The development highlighted Europe’s ongoing approach to engaging the country in this realm amid significant challenges.

On April 29, the European Union (EU) officially announced that it would extend its arms embargo in Myanmar. Though the development was expected considering previous EU statements issued as well as ongoing developments within Myanmar, it nonetheless highlighted an aspect of Europe’s role in the Southeast Asian state that continues to receive significant attention.

While Europe’s role in Myanmar tends not to get as many headlines as that of other players such as the United States or China, the European Union as well as some individual European countries continue to play an important role in the country’s development across a range of areas, not just in standard areas like the economy, but also in supporting peace efforts and helping to address lingering human rights concerns, including the troubling situation in Rakhine State.

Despite this wider role, the aspect of the EU’s involvement in Myanmar that tends to be in the spotlight more so than others is the status of its arms embargo on the Southeast Asian state. While the embargo itself has been in place since the 1990s even as some forms of limited security collaboration have gone on particularly on the part of individual European states, the ongoing focus on it in recent years has come amid the broader issue about the balance between engagement and sanction amid changes in Myanmar’s own political development in recent years. It is also part of a wider conversation about how Western countries, including the United States and European states, ought to calibrate interests and ideals separately as well as collectively in the wake of opportunities and challenges therein.

Though the embargo itself had remained in place even amid the easing of restrictions amid Myanmar’s initial political opening and the election of the National League for Democracy (NLD) led by Aung San Suu Kyi in 2015 elections, there were ongoing conversations about efforts to further advance security ties and even more easing of existing restrictions. But Europe’s growing concerns about democracy and human rights issues, and most notably the deteriorating situation with respect to the repression of the ethnic Rohingya minority, had undermined prospects for such efforts. Indeed, with the EU’s repeatedly stated public concern about developments in Myanmar on the front over the past year, including its response to a UN fact-finding mission articulated last December, it was quite clear that the embargo would remain in place or even potentially be strengthened further for the foreseeable future.


Myanmar State Counsellor Aung San Suu Kyi attends the Leaders Plenary Session of the Association of Southeast Asian Nations (ASEAN)-Australia Special Summit in Sydney on March 18, 2018. – The ASEAN-Australia Special Summit 2018 aims to further deepen economic cooperation, political dialogue and strengthen regional security. (Photo by Mark Metcalfe / POOL / AFP) (Photo credit should read MARK METCALFE/AFP/Getty Images)


Sure enough, on April 29, the EU officially announced that it would extend its arms embargo in Myanmar by another year.
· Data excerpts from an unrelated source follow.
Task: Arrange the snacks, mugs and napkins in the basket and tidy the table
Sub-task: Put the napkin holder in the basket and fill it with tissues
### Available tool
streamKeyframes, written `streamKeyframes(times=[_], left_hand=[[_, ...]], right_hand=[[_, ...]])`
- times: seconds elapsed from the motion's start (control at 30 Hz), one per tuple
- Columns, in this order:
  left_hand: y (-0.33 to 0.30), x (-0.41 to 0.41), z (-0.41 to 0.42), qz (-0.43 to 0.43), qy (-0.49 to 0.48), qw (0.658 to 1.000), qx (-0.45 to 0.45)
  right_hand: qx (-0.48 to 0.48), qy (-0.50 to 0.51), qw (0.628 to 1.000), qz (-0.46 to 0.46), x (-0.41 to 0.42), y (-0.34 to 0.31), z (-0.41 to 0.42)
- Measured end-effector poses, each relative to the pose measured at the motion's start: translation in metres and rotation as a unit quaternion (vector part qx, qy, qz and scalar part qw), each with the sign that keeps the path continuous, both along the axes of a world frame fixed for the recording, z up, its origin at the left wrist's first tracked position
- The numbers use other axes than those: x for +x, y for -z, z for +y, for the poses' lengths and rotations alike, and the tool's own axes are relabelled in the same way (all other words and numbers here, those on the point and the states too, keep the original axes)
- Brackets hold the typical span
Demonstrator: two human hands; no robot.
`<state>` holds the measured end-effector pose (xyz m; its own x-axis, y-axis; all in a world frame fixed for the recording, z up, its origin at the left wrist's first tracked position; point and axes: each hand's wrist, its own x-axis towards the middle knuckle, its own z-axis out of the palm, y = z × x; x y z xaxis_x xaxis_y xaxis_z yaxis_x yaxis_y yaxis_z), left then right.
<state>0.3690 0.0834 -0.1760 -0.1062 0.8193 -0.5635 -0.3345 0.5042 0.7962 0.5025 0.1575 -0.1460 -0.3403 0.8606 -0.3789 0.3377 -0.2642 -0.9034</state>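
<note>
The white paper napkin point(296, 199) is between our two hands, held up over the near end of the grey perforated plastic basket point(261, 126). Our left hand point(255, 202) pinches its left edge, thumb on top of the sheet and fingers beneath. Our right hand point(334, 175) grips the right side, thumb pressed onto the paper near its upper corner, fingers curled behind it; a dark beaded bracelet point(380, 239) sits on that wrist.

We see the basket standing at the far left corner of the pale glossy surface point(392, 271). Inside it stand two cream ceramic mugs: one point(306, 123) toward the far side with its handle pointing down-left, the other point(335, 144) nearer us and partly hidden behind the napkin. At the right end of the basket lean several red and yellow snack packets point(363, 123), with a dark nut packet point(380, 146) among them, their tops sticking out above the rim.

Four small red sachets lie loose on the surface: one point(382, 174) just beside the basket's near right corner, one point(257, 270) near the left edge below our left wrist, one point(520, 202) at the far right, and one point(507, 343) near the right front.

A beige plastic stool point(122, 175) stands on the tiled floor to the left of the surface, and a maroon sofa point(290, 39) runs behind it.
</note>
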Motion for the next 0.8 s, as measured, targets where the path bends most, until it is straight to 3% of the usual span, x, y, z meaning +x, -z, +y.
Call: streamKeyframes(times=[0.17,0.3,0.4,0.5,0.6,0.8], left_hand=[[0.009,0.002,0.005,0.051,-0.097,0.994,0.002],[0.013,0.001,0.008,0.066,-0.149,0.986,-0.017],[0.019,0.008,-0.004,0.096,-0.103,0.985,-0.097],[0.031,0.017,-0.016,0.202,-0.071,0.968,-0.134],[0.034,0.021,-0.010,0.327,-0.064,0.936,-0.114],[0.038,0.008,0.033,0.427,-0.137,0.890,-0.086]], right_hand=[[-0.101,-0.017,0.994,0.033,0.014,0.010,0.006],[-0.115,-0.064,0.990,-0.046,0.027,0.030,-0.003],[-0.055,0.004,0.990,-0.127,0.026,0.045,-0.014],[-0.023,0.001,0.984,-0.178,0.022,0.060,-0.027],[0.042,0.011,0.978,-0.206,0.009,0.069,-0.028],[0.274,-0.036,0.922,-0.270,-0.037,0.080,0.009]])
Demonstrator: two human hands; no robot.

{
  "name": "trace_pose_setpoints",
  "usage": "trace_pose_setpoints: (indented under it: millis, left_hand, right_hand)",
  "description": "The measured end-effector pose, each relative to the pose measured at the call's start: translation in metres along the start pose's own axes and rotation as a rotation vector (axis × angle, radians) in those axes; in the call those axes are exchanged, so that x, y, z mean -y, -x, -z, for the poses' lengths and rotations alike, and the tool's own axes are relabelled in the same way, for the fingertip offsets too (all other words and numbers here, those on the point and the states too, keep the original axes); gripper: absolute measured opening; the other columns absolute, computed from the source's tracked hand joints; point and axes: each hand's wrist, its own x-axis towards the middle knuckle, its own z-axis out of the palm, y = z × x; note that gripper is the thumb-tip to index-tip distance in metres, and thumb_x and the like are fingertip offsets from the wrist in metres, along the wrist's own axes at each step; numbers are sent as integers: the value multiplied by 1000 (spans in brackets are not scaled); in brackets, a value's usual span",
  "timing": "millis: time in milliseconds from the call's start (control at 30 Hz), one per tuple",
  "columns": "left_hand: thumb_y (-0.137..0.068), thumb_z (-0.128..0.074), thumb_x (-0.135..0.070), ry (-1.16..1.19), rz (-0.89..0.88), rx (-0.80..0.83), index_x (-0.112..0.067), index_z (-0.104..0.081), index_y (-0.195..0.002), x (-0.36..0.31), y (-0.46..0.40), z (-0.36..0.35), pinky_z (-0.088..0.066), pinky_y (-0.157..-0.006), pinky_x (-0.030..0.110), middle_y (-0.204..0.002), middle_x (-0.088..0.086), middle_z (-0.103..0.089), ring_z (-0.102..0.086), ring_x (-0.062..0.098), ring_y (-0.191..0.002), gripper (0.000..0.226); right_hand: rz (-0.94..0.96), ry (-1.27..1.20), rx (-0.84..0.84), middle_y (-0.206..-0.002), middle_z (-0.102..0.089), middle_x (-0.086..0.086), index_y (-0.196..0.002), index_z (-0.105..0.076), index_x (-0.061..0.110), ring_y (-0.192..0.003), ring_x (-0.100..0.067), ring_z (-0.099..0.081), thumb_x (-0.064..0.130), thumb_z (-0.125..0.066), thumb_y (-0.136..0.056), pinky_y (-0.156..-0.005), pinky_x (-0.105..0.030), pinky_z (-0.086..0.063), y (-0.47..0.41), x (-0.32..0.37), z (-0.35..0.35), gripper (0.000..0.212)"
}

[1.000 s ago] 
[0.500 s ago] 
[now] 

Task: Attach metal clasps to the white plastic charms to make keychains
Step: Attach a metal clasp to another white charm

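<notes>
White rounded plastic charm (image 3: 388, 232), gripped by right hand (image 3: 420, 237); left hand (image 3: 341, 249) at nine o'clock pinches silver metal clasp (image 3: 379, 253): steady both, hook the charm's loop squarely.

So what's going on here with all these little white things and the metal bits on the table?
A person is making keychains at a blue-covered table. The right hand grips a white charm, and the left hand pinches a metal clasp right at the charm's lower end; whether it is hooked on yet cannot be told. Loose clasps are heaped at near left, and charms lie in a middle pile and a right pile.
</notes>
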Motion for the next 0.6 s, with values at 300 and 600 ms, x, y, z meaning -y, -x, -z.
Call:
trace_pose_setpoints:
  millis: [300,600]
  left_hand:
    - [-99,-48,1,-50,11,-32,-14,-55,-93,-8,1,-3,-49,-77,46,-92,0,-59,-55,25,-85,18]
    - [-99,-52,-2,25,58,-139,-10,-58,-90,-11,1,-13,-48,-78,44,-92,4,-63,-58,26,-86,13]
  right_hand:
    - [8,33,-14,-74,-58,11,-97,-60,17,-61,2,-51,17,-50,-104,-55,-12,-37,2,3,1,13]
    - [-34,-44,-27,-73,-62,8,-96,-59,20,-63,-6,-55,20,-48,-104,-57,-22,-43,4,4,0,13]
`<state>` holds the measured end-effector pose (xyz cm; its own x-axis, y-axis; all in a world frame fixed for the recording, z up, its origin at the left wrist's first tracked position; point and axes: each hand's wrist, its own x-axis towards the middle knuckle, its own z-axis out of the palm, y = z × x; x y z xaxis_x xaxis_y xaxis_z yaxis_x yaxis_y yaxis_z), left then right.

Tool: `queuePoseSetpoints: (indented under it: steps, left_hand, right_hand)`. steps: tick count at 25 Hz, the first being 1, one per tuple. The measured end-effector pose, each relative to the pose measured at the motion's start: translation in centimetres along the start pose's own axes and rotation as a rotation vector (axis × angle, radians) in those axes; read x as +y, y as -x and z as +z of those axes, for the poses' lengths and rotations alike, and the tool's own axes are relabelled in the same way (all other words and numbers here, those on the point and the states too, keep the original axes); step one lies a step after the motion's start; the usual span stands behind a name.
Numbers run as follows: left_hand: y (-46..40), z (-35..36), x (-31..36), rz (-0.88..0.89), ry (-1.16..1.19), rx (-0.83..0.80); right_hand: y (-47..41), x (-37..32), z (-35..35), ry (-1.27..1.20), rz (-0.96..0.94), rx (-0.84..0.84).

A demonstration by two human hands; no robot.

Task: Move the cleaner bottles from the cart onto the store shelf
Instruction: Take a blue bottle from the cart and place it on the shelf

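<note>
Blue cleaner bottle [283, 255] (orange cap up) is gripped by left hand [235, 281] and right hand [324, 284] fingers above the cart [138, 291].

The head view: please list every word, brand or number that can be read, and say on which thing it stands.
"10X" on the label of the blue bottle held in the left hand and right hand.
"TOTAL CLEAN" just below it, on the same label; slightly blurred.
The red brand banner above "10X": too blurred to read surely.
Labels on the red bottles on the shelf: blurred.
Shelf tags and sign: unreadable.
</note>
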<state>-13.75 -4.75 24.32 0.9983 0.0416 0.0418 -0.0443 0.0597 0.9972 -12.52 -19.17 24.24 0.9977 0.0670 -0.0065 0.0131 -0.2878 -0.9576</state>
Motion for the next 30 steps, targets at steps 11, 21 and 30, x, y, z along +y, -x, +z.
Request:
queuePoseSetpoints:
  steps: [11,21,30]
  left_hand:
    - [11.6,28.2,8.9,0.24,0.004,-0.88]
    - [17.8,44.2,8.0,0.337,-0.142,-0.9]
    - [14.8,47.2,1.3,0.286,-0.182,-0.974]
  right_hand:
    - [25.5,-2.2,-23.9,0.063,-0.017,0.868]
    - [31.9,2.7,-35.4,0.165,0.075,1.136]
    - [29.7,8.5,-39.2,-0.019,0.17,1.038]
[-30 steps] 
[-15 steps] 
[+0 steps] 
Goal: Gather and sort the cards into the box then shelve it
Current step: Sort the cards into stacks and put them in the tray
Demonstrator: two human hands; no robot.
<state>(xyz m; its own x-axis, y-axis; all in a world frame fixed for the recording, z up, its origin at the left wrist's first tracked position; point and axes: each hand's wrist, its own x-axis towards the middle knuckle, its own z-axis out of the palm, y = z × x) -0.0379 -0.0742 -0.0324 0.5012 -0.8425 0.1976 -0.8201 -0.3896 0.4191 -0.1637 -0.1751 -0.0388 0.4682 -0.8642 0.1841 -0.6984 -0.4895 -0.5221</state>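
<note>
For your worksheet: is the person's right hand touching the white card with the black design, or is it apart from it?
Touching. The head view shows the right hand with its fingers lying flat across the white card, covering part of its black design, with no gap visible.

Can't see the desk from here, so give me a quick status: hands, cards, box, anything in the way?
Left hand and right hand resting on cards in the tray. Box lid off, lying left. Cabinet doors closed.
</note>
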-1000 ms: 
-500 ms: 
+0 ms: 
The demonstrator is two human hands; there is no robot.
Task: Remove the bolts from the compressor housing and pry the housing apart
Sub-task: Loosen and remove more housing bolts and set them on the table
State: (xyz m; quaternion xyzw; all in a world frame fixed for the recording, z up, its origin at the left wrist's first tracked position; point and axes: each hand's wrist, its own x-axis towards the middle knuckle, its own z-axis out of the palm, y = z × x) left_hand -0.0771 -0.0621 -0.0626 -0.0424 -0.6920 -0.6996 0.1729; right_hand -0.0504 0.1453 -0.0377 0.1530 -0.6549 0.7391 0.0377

The EU Council announced on April 29 that the newly enforced sanctions – which include restrictions covering some arms and dual-use equipment, forms of military training and collaboration, and targeted restrictive measures on individuals in some parts of Myanmar’s security forces including the military (Tatmadaw) and the border guard police – are now expected to remain in place until April 30, 2020, and will be reviewed before then.

The extension itself comes as no surprise given what the EU has previously said as well as what continues to go on in Myanmar. Indeed, over the past year or so, the EU has publicly been announcing a series of ways by which it has been managing existing restrictions and also considering new ones in the wake of the ongoing situation in Myanmar, while also making clear to Naypyidaw what steps would needed to be taken in order for a potential change in its stance as well.

To be sure, as was noted previously, the EU’s involvement in Myanmar ought not to be confused with the role of individual European states in the Southeast Asian country, and Europe is just one of several players operating there. Nonetheless, given the wider trends in Myanmar at play today and looking ahead into the future, be it the adjustments Myanmar’s military has had to make on the security side in the wake of Western censure including relying more on Russia and China, or the upcoming Myanmar elections in 2020, which will be yet another important signpost in the country’s ongoing development, Europe’s Myanmar role in general and the arms embargo in particular will continue to be important to watch.